• [The problem]: Retype all of the lines below with no changes.
Information shown section start
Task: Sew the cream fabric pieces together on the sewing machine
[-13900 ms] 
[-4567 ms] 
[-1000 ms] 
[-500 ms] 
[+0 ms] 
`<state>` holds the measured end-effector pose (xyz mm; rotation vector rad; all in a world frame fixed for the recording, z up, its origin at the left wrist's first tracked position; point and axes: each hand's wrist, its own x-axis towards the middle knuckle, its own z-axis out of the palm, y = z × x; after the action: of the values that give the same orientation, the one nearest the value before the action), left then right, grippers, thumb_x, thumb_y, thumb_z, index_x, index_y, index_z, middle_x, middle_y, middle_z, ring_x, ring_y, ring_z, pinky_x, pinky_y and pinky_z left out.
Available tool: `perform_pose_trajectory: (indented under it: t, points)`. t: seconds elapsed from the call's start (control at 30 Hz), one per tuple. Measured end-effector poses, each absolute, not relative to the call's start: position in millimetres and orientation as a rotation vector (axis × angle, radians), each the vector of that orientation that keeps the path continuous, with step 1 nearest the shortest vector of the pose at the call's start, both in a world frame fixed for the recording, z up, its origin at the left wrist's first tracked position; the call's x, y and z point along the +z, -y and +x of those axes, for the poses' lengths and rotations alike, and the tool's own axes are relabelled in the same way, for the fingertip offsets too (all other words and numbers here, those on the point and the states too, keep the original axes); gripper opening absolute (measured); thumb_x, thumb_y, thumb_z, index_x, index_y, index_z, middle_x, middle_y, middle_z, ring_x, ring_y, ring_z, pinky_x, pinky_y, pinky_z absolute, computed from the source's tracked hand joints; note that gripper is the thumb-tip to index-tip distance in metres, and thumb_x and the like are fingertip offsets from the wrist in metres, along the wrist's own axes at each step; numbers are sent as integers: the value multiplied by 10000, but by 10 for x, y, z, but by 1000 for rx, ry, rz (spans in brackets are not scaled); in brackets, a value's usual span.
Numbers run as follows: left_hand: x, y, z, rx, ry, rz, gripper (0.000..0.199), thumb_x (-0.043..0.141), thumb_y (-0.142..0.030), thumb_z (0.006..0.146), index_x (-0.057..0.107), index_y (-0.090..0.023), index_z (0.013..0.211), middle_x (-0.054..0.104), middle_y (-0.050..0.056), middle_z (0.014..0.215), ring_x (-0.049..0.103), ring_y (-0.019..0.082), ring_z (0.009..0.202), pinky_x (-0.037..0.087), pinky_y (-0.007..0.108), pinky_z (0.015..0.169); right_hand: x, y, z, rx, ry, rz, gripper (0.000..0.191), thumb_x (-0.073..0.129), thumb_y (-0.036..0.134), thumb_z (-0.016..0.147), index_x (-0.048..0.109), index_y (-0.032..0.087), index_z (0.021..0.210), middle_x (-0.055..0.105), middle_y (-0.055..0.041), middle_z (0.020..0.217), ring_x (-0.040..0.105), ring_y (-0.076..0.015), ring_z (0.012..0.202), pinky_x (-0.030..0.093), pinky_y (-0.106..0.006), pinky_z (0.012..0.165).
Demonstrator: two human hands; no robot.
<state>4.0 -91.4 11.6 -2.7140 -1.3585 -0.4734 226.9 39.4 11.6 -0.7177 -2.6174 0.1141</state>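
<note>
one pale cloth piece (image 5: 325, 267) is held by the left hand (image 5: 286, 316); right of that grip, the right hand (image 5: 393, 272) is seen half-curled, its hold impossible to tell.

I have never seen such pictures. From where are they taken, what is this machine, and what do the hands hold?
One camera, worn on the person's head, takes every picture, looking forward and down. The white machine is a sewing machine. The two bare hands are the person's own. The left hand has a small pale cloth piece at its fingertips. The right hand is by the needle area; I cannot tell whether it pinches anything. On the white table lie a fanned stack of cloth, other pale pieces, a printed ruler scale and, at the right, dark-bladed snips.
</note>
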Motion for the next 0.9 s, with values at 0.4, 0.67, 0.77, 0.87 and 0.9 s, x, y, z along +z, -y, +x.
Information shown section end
• [Result of this exercise]:
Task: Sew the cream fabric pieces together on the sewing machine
[-13900 ms] 
[-4567 ms] 
[-1000 ms] 
[-500 ms] 
[+0 ms] 
`<state>` holds the measured end-effector pose (xyz mm; rotation vector rad; all in a world frame fixed for the recording, z up, its origin at the left wrist's first tracked position; point and axes: each hand's wrist, its own x-axis towards the middle knuckle, its own z-axis out of the palm, y = z × x; after the action: of the values that give the same orientation, the one nearest the value before the action), left then right, grippers, thumb_x, thumb_y, thumb_z, index_x, index_y, index_z, middle_x, middle_y, middle_z, ring_x, ring_y, ring_z, pinky_x, pinky_y and pinky_z left out.
Available tool: `perform_pose_trajectory: (indented under it: t, points)`. t: seconds elapsed from the call's start (control at 30 Hz), one per tuple. Measured end-effector poses, each absolute, not relative to the call's start: position in millimetres and orientation as a rotation vector (axis × angle, radians), each the vector of that orientation that keeps the path continuous, with step 1 nearest the shortest vector of the pose at the call's start, both in a world frame fixed for the recording, z up, its origin at the left wrist's first tracked position; the call's x, y and z point along the +z, -y and +x of those axes, for the poses' lengths and rotations alike, and the tool's own axes are relabelled in the same way, for the fingertip offsets too (all other words and numbers here, those on the point and the states too, keep the original axes); gripper opening absolute (measured); thumb_x, thumb_y, thumb_z, index_x, index_y, index_z, middle_x, middle_y, middle_z, ring_x, ring_y, ring_z, pinky_x, pinky_y, pinky_z absolute, computed from the source's tracked hand joints; note that gripper is the thumb-tip to index-tip distance in metres, and thumb_x and the like are fingertip offsets from the wrist in metres, along the wrist's own axes at each step; numbers are sent as integers: the value multiplied by 10000, but by 10 for x, y, z, but by 1000 for rx, ry, rz (spans in brackets are not scaled); in brackets, a value's usual span.
Numbers run as follows: left_hand: x, y, z, rx, ry, rz, gripper (0.000..0.199), thumb_x (-0.043..0.141), thumb_y (-0.142..0.030), thumb_z (0.006..0.146), index_x (-0.057..0.107), index_y (-0.090..0.023), index_z (0.013..0.211), middle_x (-0.054..0.104), middle_y (-0.050..0.056), middle_z (0.014..0.215), ring_x (-0.049..0.103), ring_y (-0.019..0.082), ring_z (0.009..0.202), pinky_x (-0.037..0.087), pinky_y (-0.007..0.108), pinky_z (0.015..0.169); right_hand: x, y, z, rx, ry, rz, gripper (0.000..0.191), thumb_x (-0.073..0.129), thumb_y (-0.036..0.134), thumb_z (-0.016..0.147), index_x (-0.048..0.109), index_y (-0.032..0.087), index_z (0.021..0.210), middle_x (-0.055..0.105), middle_y (-0.055..0.041), middle_z (0.020..0.217), ring_x (-0.040..0.105), ring_y (-0.076..0.015), ring_z (0.012..0.202), pinky_x (-0.030..0.093), pinky_y (-0.106..0.006), pinky_z (0.012..0.165).
Demonstrator: two human hands; no robot.
<state>4.0 -91.4 11.6 -2.7140 -1.3585 -0.4734 226.9 39.4 11.6 -0.7177 -2.6174 0.1141</state>
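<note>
one pale cloth piece (image 5: 325, 267) is held by the left hand (image 5: 286, 316); right of that grip, the right hand (image 5: 393, 272) is seen half-curled, its hold impossible to tell.

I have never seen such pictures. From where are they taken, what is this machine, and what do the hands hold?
One camera, worn on the person's head, takes every picture, looking forward and down. The white machine is a sewing machine. The two bare hands are the person's own. The left hand has a small pale cloth piece at its fingertips. The right hand is by the needle area; I cannot tell whether it pinches anything. On the white table lie a fanned stack of cloth, other pale pieces, a printed ruler scale and, at the right, dark-bladed snips.
</note>
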Motion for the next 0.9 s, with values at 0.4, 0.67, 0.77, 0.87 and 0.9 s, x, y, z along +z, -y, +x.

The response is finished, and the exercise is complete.